Crust generation history revealed by analysis of platinum-group alloys
(13 September 2007)
The timing and mode of extraction of the Earth’s continental crust from the mantle have remained important but controversial issues for the past 40 years. Radiometric ages for the formation of new continental crust cluster around key times, at 1.2 Gy, 1.9 Ga, 2.7 Ga and 3.3 Ga. This age clustering can be interpreted in numerous different ways, varying from preferential preservation to pulsed generation of crust through time. Research carried out at the Northern Centre for Isotopic and Elemental Tracing by Graham Pearson, Steve Parman and Geoff Nowell reveals the first record of major mantle melting events in the earth’s mantle that can be linked to the crustal age peaks.

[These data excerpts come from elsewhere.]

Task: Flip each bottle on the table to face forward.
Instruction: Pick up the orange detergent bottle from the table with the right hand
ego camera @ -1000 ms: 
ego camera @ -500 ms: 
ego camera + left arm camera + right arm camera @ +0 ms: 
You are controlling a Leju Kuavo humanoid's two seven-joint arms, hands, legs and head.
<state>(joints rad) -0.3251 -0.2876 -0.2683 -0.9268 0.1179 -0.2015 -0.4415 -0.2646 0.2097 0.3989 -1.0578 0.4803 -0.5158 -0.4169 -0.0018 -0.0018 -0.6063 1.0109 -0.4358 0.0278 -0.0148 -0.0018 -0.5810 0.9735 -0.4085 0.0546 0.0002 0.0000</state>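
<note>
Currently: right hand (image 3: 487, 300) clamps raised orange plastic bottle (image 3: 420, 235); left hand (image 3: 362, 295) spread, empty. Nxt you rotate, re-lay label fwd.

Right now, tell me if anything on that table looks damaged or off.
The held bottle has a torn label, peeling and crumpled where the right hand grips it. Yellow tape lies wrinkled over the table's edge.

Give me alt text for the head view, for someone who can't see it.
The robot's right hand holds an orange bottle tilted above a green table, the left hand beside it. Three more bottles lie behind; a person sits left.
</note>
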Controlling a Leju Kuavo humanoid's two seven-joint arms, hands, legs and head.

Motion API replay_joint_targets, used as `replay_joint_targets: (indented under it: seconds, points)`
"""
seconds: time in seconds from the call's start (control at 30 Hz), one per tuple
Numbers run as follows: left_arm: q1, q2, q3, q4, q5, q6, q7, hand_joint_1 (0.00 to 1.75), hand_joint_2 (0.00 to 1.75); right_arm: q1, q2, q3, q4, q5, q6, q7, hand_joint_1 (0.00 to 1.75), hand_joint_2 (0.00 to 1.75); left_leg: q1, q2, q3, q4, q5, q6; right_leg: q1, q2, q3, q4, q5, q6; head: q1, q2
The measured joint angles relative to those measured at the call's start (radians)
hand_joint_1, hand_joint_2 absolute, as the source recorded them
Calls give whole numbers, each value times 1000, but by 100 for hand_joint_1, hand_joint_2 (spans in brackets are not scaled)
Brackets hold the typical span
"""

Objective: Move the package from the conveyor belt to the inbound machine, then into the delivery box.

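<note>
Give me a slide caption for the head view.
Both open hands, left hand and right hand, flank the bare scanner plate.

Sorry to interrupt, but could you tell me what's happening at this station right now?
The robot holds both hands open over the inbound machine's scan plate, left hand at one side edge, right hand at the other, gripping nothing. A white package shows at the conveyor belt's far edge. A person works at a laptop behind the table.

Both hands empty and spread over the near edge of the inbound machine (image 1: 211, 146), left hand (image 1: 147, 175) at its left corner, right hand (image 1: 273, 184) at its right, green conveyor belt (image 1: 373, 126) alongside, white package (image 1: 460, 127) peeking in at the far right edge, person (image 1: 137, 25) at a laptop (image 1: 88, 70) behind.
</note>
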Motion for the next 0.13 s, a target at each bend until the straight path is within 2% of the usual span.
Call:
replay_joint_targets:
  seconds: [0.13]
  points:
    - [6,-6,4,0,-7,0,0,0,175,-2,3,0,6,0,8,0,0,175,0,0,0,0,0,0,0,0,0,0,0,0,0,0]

The mantle ages, derived by laser-ablation of platinum-group alloy grains for Os isotope compositions, cluster around the same ages as those of crust formation, but older ages become scarcer in the mantle because of the destructive effects of convection. The data provide robust evidence that the Earth’s crust evolved in pulses. The mantle melting events responsible for leaving these signatures must have been major and indicate that crust formation may be more intimately associated with the production of basic magmatism than previously thought. The reference is:- A link between large mantle melting events and continent growth seen in osmium isotopes, D.G. Pearson, S.W. Parman and G.M. Nowell (2007) Nature, Sept 13th.